CI License: MIT Python 3.11+ GitHub Action Latest release

mcp-warden is the lockfile and CI gate for stdio-transport MCP servers: it pins an MCP server's declared tool/resource/prompt surface into a signed warden.lock, then fails CI when that surface drifts from the approved baseline. v1 covers stdio-transport servers; HTTP/SSE transport is a documented v1.x roadmap item.

⚠️ Install mcp-warden-cli, not mcp-warden. The PyPI name mcp-warden is an unrelated package by a different author — it is not this project. The correct install is pip install mcp-warden-cli (the CLI command is still mcp-warden). Or use the GitHub Action / a git-pinned install.

If you already follow the published guidance — pin versions, hash tool definitions, alert on drift — mcp-warden is the deterministic tool that does it.

The mental model (analogy ladder):

  • package-lock.json / Cargo.lock — a committed, reproducible lock of what you depend on. warden.lock is that, for an MCP server's declared surface.
  • gitleaks in CI — a deterministic, exit-non-zero gate wired into the pipeline. mcp-warden check is that, for MCP surface drift (and ships the same SARIF → code-scanning integration).
  • Dependabot / pin-then-review — a human approves an upstream change before it lands. pin --approve + the drift gate force a human in the loop on any MCP rug-pull.

Scope honesty — mcp-warden is an MCP supply-chain integrity gate, not a full agent firewall. It verifies the declared surface returned by tools/list / resources/list / prompts/list; it does not defend behavioral attacks (T-BEHAVE) and makes no compliance/regulatory claim. The v0.3 guard proxy adds runtime result inspection (ANSI/control escapes, echoed secrets, exfil domains — deterministic, default-block), but definition-integrity is the core job. Read the limits first: docs/THREAT_MODEL.md, docs/THREAT_MODEL_V2.md, docs/GUARD_PROXY_V3.md.


60-second quickstart

Copy-paste runnable against the fixtures shipped in this repo. Requires Python ≥ 3.11.

# 1. Install (from a clone of this repo)
uv venv .venv
uv pip install --python .venv/bin/python -e ".[dev]"
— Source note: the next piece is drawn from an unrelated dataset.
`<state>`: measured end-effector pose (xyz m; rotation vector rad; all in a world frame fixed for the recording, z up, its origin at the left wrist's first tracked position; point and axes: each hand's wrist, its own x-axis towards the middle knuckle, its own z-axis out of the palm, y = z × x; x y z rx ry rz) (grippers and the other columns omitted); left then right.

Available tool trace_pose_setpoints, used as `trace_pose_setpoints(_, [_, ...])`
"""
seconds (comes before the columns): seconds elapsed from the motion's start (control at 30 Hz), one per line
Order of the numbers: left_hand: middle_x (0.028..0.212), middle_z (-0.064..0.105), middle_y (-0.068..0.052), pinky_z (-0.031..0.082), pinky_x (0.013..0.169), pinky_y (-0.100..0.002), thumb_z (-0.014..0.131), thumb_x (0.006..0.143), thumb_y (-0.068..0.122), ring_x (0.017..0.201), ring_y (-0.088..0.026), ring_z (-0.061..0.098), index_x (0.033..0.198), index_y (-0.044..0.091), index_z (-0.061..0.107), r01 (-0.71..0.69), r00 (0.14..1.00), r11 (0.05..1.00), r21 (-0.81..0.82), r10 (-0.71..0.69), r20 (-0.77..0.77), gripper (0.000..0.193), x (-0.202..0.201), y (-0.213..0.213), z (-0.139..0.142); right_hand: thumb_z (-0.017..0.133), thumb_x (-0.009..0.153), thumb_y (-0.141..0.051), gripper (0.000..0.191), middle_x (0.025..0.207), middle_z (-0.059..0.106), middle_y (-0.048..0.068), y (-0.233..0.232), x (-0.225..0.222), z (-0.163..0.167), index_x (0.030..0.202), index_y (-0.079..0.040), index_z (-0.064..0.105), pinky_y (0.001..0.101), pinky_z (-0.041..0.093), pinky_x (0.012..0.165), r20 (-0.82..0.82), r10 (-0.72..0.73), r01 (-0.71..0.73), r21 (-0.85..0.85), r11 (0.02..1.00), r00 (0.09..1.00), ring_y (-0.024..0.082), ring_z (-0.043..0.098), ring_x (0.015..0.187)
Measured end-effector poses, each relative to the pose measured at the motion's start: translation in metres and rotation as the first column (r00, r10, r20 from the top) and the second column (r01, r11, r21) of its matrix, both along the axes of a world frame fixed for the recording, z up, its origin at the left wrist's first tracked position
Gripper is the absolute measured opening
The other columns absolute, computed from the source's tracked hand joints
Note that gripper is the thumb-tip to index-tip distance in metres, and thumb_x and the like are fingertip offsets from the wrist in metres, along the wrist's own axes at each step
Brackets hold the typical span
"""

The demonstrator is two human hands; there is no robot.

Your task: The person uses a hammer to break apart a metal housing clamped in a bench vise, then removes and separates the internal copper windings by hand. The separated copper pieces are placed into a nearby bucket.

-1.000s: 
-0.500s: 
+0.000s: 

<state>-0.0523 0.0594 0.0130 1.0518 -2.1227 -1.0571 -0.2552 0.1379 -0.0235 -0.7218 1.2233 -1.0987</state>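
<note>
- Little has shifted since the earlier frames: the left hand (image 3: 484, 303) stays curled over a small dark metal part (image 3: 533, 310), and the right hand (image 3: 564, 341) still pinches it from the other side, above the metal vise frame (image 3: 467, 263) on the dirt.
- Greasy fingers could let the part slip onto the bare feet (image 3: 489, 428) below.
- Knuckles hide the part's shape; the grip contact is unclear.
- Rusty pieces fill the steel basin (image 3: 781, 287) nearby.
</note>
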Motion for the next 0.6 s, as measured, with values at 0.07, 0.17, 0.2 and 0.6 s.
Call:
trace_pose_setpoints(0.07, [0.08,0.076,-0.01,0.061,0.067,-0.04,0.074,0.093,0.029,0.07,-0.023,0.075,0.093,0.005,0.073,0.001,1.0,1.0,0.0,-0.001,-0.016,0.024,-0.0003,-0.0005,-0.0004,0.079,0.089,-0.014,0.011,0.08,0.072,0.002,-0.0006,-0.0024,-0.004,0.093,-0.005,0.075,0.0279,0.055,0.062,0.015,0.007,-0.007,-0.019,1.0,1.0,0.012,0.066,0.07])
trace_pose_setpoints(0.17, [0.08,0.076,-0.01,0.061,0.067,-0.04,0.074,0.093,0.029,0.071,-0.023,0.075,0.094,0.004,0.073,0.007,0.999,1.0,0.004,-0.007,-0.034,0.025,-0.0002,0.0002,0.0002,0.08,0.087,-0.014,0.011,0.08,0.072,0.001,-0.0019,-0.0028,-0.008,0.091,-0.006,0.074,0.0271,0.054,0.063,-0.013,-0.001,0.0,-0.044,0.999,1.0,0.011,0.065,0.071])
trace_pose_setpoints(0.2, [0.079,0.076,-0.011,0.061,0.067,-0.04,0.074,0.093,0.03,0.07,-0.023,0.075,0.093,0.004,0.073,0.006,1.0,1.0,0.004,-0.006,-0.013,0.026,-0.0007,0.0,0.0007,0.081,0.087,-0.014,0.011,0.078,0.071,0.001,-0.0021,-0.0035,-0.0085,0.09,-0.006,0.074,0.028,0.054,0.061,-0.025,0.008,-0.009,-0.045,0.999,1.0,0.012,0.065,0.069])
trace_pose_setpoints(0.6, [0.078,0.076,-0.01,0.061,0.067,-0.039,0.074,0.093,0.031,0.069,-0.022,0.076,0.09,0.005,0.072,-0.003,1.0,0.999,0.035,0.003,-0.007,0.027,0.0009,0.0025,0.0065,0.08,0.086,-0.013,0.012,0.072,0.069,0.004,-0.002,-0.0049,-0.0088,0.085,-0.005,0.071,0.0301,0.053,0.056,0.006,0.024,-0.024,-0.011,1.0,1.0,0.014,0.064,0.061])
# 2. Pin a server's declared surface and approve it (TOFU baseline) -> writes the lock
.venv/bin/mcp-warden pin python tests/fixtures/clean_server.py \
    --approve --approver you@example.com \
    --lock warden.lock

# 3. Check the same surface against the lock -> exit 0 (no drift)
.venv/bin/mcp-warden check python tests/fixtures/clean_server.py --lock warden.lock

# 4. Prove the gate fires: a rug-pulled server drifts -> DRIFT DETECTED, exit 1
.venv/bin/mcp-warden check python tests/fixtures/mutated_server.py --lock warden.lock

Then wire it into CI with the official GitHub Action (point server-cmd at your server's launch argv, commit warden.lock):

# .github/workflows/mcp-integrity.yml
permissions:
  contents: read
  security-events: write   # only needed when upload-sarif: true (the default)

jobs:
  mcp-check:
    runs-on: ubuntu-latest
    steps:
      - uses: actions/checkout@v4
      - uses: ernestprovo23/mcp-warden@v0
        with:
          server-cmd: "node ./build/index.js"
          lock: "warden.lock"

The Action runs check, fails the build on any drift, and (by default) uploads a SARIF report to GitHub code scanning. Full input table is in GitHub Action below.
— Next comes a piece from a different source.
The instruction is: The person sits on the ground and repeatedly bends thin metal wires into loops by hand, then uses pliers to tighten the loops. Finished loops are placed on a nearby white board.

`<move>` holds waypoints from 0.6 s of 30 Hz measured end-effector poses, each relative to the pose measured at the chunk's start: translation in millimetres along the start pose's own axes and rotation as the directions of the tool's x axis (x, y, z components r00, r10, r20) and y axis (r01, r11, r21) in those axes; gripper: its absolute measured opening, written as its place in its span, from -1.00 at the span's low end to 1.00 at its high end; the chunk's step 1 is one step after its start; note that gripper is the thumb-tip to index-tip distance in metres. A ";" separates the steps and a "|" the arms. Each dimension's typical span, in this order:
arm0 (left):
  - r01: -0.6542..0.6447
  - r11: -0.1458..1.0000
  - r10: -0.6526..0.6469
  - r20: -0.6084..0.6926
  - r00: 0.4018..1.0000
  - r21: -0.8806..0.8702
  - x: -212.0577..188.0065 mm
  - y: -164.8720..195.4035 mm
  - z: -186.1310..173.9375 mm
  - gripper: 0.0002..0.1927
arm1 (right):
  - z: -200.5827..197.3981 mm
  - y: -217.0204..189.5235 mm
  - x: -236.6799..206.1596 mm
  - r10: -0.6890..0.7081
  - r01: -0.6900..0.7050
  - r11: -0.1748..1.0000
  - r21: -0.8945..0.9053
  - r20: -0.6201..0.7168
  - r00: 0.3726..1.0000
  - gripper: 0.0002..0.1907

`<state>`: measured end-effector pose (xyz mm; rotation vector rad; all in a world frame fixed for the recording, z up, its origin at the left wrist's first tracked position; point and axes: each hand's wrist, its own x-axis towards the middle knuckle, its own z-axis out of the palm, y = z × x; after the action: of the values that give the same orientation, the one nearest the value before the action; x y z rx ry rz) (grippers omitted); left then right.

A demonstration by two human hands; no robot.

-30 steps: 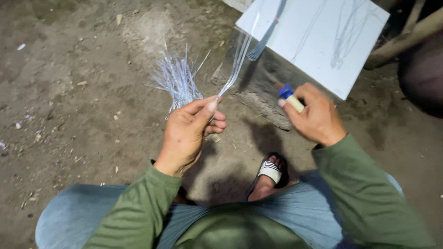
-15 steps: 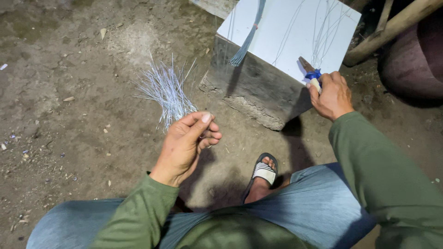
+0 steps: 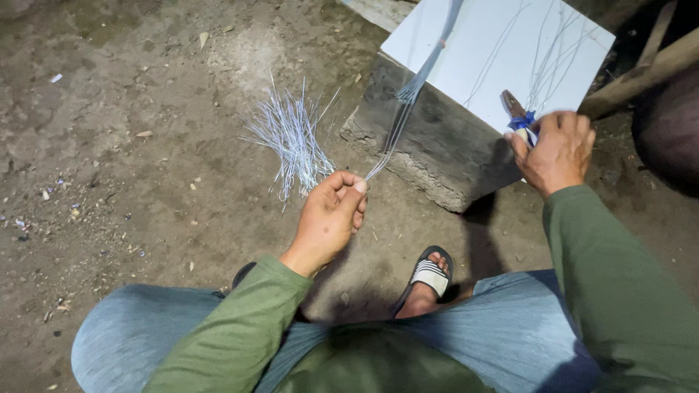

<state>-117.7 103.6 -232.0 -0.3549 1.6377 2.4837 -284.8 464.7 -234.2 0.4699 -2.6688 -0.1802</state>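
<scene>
My left hand (image 3: pixel 329 218) pinches the near end of a thin bundle of long pale strands (image 3: pixel 408 102) that runs up and away over a block. A fan of short cut pale strands (image 3: pixel 291 138) lies on the dirt just beyond that hand. My right hand (image 3: pixel 557 149) rests at the near edge of a white flat board (image 3: pixel 480 44) and grips a small cutting tool with a blue-wrapped handle (image 3: pixel 518 116), its tip pointing away over the board. A few loose strands lie across the board.
The white board sits on a rough concrete block (image 3: pixel 437 153). My sandalled foot (image 3: pixel 429 280) is below the block, on packed dirt ground (image 3: pixel 131 131) with small bits of litter. A wooden pole (image 3: pixel 648 69) and a dark round object (image 3: pixel 670 124) stand at the right.
My right hand has moved away to the right with the tool and now sits at the board's edge. My left hand stays pinched on the long strands, which now stretch farther up.
</scene>
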 end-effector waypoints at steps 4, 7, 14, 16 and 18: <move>-0.128 0.966 0.121 0.046 0.992 0.226 -4.7 -3.0 0.6 -0.88 | -56.8 -60.8 7.4 -0.347 0.438 0.846 0.303 -0.310 0.885 -0.64; -0.199 0.904 0.148 0.161 0.976 0.377 -10.8 -3.2 4.8 -0.88 | -94.6 -121.8 -19.9 -0.626 0.739 0.670 0.068 -0.485 0.611 -0.63; -0.169 0.870 0.011 0.324 0.946 0.464 -8.5 -9.6 3.1 -0.84 | -98.0 -137.4 -19.8 -0.795 0.776 0.491 0.397 -0.160 0.585 -0.56; -0.096 0.927 -0.033 0.332 0.943 0.363 -4.4 -14.1 -0.8 -0.84 | -87.0 -137.0 -20.8 -0.794 0.770 0.479 0.422 -0.166 0.585 -0.55; 0.052 0.974 -0.125 0.327 0.937 0.221 -0.4 -19.3 -0.4 -0.84 | -79.1 -140.0 -25.3 -0.730 0.696 0.542 0.472 -0.146 0.668 -0.60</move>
<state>-112.5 110.9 -249.1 0.0264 1.6710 2.1318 -187.7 338.5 -200.0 1.7608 -2.3807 0.2829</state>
Where mcp-warden fits — complements, not substitutes

MCP security splits into three different jobs that run at different times. They are complementary layers; running mcp-warden alongside a scanner and/or a gateway closes gaps none of them cover alone.

Category Example When it runs What it locks down Use it when…
Static tool-poisoning scanner mcp-scan pin-time / pre-flight suspicious content in tool definitions (injection-style descriptions, known-bad patterns) you want to catch a poisoned definition the first time you see it
Runtime gateway / proxy ContextForge, Lunar MCPX, TrueFoundry, Docker MCP Gateway every live request runtime mediation — auth, rate limits, request/response policy on calls in flight you need to mediate or police live traffic between agent and server
Lockfile + CI gate mcp-warden CI / pre-commit drift — the declared surface changing after a human approved it (rug-pull / silent redefinition) you want a reproducible, human-approved baseline that fails the build when the surface changes

mcp-warden does not replace a scanner or a gateway — it adds the missing drift gate: a signed baseline plus a deterministic CI check that the surface you approved is the surface you still run. For the full, sourced breakdown of how these layers complement each other and when to use which, see the comparison page on the docs site.


Who it's for

Adoption compounds the way package-lock.json did — authors adopt, consumers benefit automatically — so the use cases are sequenced by leverage:

  • MCP server author (flagship). Pin your own server's surface, commit warden.lock, fail any PR that alters it without re-approval, and ship the signed lock alongside releases as a badge of trust — you own the server + CI, so no auth/availability friction.
  • Server consumer / app team. Pin a third-party server you depend on; CI (or the pre-commit hook) fails when upstream silently redefines its surface — the core rug-pull defense.
  • Security / platform engineer. Run the Action across a fleet; SARIF → code scanning; signed locks = auditable human-approval evidence.
  • Incident responder / auditor. inspect an offline trace and warden diff a suspect lock against a known-good baseline — no live server required.
  • Agent-framework integrator (post-launch). Enforce that only warden-locked servers register in a LangGraph-style orchestrator — one integration locks an entire downstream ecosystem.

What it does

mcp-warden operates entirely on definitions — the (name, description, inputSchema) metadata returned by tools/list, resources/list, and prompts/list — never on runtime tool behavior or results.

Threat class Control
Definition drift / rug-pull (MCP-DRIFT) check re-captures and diffs the surface vs warden.lock; tool inputSchema changes are structurally classified (required dropped, enum widened/removed, type broadened, constraint relaxed, additionalProperties opened → WRD-DRIFT-SCHEMA-*) rather than flagged as one opaque change; any drift fails CI
Dangerous capability surface (MCP-CAPSURF) Deterministic WRD-CAP-* static checks (shell/exec, fs-write, fs-read, http, sql)
Secret leakage in definitions (MCP-SECRET) WRD-SEC-* regex + entropy checks; snippets are always redacted
Unpinned supply-chain refs (MCP-SUPPLY) WRD-SUP-* flags unpinned npx/uvx/pip, latest, and `curl
Poisoned tool results (T-RESULT, v0.2/v0.3) guard/inspect run the WRD-RES-* catalog on tool results: ANSI/control escapes, echoed secrets, exfil domains (deterministic BLOCK — default-on in v0.3), curated injection phrases (fuzzy MONITOR, opt-in)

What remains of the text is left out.